Москва приняла ватагу радушно, хоть и с оружием, да люди торговые, кто ж без него в путь-дорогу отправится. Кожи скинули с барышом. Никого не задирали. Об умыслах своих не делились. По дворам купеческим расселились, стали приглядываться, прислушиваться, чем люди живут, чем дышат, о себе понемногу рассказывать. Добрым людям люди рады! Слово за слово, московиты тоже поведали, что жизнь - не малина. От великого князя, что ныне царем звали - так бирючи на торгу объявили, и нужда была великая. Люд московский его выезды ночные безбожные, лютые с людьми побитыми, да девками порченными, хорошо помнил. Поуспокоился, правда, как сперва на царство венчался, да женился после. Надолго ли, нет, кто его ведает? Зато от бояр его, особливо от дядьев Глинских, да бабки княгини Анны, ныне жилья тоже не стало.

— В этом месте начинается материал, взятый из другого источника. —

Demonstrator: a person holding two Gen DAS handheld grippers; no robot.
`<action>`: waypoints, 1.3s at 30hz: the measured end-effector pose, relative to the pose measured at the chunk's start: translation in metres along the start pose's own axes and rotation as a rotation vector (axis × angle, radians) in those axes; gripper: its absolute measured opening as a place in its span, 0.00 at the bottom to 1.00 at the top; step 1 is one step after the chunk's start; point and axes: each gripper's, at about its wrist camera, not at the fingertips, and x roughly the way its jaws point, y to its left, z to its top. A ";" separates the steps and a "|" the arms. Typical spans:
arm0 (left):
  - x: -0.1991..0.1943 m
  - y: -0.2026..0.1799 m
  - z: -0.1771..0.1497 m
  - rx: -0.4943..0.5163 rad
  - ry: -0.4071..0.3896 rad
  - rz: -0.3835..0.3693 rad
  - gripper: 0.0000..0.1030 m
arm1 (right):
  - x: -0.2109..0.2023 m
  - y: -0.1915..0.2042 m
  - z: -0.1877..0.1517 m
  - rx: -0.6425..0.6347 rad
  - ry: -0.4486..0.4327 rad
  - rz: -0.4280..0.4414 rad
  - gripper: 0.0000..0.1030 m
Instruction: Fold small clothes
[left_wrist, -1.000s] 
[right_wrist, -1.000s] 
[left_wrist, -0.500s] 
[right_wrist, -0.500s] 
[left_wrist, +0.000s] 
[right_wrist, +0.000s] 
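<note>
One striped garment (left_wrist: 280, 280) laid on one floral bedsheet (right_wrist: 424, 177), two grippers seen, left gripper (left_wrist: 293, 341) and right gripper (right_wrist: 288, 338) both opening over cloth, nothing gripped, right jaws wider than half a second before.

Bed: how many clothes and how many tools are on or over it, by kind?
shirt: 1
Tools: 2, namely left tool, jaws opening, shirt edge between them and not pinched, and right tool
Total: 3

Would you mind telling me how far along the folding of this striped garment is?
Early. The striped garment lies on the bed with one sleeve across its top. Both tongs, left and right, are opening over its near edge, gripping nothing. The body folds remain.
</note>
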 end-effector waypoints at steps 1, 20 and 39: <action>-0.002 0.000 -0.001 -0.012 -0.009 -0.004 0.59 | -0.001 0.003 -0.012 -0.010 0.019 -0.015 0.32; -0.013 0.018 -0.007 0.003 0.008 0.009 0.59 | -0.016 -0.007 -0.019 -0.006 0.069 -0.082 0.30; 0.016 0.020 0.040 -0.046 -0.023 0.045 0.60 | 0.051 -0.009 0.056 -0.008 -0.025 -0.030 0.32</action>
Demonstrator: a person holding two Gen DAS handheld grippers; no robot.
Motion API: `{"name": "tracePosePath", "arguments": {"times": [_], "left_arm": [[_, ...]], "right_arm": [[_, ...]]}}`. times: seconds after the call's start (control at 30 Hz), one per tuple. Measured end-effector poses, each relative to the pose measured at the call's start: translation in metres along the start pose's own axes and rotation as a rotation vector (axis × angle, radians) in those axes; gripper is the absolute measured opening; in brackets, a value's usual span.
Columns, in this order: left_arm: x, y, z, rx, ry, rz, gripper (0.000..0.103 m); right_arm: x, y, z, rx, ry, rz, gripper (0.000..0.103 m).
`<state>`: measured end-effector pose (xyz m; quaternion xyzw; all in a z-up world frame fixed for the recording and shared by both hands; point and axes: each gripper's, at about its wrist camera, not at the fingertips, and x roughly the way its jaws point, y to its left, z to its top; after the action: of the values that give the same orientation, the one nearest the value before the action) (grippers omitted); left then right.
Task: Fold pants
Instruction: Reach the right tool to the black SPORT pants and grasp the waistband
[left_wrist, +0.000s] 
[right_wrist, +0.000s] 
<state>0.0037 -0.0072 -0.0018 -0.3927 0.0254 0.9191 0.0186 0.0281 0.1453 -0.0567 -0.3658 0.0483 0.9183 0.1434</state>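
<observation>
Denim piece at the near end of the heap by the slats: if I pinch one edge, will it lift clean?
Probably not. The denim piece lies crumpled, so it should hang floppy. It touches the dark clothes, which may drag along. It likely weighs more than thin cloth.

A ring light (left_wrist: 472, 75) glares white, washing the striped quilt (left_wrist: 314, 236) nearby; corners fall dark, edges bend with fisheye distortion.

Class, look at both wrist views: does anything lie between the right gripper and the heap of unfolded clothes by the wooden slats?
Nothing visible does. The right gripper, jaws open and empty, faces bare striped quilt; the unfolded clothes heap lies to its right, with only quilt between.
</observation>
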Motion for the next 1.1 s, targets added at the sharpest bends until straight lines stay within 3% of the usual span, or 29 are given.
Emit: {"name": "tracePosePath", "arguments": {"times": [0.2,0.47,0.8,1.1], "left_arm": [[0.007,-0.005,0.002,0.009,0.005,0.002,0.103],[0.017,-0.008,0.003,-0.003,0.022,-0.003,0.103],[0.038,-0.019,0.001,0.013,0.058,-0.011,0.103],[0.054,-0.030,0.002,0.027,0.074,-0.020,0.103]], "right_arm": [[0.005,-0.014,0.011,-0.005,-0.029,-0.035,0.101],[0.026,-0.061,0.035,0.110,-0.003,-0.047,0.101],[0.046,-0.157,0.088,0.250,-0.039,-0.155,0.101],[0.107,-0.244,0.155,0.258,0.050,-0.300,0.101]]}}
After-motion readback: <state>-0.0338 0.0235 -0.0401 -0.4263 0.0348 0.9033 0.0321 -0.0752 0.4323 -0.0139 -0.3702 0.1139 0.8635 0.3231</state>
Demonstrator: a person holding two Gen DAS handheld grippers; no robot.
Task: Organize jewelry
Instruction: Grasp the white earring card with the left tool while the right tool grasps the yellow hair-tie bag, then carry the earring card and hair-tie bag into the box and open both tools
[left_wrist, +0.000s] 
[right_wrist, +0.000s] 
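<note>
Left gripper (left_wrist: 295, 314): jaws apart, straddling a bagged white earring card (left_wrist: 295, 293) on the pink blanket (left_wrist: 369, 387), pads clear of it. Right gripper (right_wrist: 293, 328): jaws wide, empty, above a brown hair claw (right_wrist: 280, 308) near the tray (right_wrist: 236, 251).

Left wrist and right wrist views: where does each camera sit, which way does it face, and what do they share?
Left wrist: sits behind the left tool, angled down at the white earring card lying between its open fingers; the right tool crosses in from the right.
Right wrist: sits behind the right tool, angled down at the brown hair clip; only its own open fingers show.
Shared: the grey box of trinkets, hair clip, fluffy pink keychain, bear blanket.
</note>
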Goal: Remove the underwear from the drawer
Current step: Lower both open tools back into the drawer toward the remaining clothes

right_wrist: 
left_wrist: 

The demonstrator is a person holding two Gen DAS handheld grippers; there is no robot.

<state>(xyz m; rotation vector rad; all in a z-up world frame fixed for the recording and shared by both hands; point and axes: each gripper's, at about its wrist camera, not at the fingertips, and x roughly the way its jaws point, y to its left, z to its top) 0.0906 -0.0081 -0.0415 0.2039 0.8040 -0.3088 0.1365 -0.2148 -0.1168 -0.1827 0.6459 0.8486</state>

– Колдунья она! Сколь пожаров было, все ее ведьминых рук дело! – Новгородцы переглянулись, смолчали. От московских не утаилось. – Не верите, что ль? Вот те крест! – Купчина, ватагу по дворам приютивший, размашисто осенил себя и в крест медный, что на груди богатырской тускнел, кулаком стукнул – для достоверности.
– Ну коль ты доверился, то и мы тебе скажем… - Загадочно шепнул Болдырь. – Слыхали мы, что на Москву Кудеяр некий приехал. А знаешь, кто сей муж будет?
– Кто? – Недоверчиво спросил купчина, косясь на казака.
– Сын Соломонии Сабуровой и великого князя Василия. Ему и быть бы великим князем московским.
– Врешь! – Впился глазами в казака.
– Ну, коль ты крестом клялся, то смотри! – Болдырь также, как и купец, осенил себя. Да не един раз, а трижды. Еще и молитву краткую сотворил.
– Ух, ты! – Восхитился купчина. – То-то люди сказывали, что родила Соломония в Суздале, а дитя исчезло.
– То-то! – Передразнил Болдырь.
– А сами-то его видели? – Допытывался московит.
Болдырь хитро переглянулся с Юрием - Кудеяром.